When the forts crumbled before the bombardment—pitiful hopes of the old order before the deadly engines of the new—the city was a place of terror and desolation. The hideous din of bursting shells, the crash of falling houses and shattering glass, mingled with the terrified cries of distracted fugitives. The young poet-soldier, marching in a night retreat under a black sky, lighted fitfully by the glare of burning villages, saw the pathetic multitude of helpless refugees hurrying eastward. There were two small children trying to help their mother push a wheelbarrow piled with clothing on which sat the feeble, trembling grandmother. Another family had loaded all their most cherished possessions in a little milk-cart, pulled by a panting dog, while a heavy-eyed lad of nine pushed from behind and watched to see that nothing was dropped by the way.

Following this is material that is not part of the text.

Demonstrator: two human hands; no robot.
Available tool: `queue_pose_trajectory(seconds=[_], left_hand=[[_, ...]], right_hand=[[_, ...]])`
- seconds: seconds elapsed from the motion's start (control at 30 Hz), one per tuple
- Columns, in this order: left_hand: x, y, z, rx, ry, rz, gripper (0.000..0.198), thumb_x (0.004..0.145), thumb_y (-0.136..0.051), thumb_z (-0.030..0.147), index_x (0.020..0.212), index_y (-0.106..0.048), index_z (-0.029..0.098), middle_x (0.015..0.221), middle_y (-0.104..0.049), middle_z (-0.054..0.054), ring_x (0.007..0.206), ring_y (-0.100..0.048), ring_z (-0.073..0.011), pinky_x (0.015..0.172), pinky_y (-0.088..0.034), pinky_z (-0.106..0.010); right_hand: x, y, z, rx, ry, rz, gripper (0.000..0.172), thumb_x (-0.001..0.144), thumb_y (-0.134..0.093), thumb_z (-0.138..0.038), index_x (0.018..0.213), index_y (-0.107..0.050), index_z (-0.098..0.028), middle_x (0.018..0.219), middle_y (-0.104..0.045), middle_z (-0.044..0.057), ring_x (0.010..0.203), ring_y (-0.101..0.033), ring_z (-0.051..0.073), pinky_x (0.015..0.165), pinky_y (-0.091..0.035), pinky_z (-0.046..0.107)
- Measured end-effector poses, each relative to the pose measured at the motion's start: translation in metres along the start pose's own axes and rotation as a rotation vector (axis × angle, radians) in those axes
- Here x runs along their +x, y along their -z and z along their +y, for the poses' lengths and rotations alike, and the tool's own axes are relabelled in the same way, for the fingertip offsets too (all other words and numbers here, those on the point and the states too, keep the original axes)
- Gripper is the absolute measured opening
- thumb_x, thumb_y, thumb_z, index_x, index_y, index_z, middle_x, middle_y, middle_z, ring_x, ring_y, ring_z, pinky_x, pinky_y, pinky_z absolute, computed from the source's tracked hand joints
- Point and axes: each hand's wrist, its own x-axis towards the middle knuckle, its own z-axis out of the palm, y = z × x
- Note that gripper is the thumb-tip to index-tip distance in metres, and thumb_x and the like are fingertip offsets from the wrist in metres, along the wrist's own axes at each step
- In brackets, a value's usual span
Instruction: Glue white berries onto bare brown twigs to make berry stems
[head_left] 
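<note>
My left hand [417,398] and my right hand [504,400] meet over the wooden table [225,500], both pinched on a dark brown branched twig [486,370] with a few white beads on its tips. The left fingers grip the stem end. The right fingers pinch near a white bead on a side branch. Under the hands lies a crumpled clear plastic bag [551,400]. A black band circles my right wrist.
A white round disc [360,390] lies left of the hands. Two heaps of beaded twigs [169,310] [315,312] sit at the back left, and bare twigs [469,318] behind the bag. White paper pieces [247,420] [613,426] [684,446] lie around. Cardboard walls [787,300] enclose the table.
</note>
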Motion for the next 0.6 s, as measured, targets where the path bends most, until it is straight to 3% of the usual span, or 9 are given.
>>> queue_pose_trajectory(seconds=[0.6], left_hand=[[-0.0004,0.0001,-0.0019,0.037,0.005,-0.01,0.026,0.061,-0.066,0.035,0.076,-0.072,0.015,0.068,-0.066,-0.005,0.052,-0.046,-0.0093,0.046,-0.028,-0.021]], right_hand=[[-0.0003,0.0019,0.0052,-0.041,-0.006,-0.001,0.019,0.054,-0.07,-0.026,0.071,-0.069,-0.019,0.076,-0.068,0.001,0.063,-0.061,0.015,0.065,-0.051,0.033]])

Aged peasants with bundles on their backs tottered by, and mothers with tiny babies in their arms trudged wearily along, trying to comfort the frightened children who ran by their side or clung to their skirts. All had the dazed faces of the victims of flood or fire, who flee from the place that was home to the uncertain refuge of outer strangeness.

It seemed to Rupert Brooke that the suffering he saw was his own. As in the old Rugby time, when everything that the days brought—honest work, hearty play, and happy comradeship, in a fair English land under peaceful skies—was taken up as food for his eager life and made a part of himself, so now it seemed that body and soul alike tasted every grief and distress that can come to helpless humanity. There were new depths in the brave blue eyes that had seen defeated hopes and yet never doubted that right would triumph. The face that had before expressed promise, now showed power.

All through the trying weeks that followed in his training-camp in England, he carried with him the memory of those tragic days in Belgium. “I would not forget if I could,” he said steadily. “Remembering is sharing.” And steadily, with a strength that ever cries, “We’re baffled that we may fight better!” he looked past the darkness of the present to the victory that his spirit saw.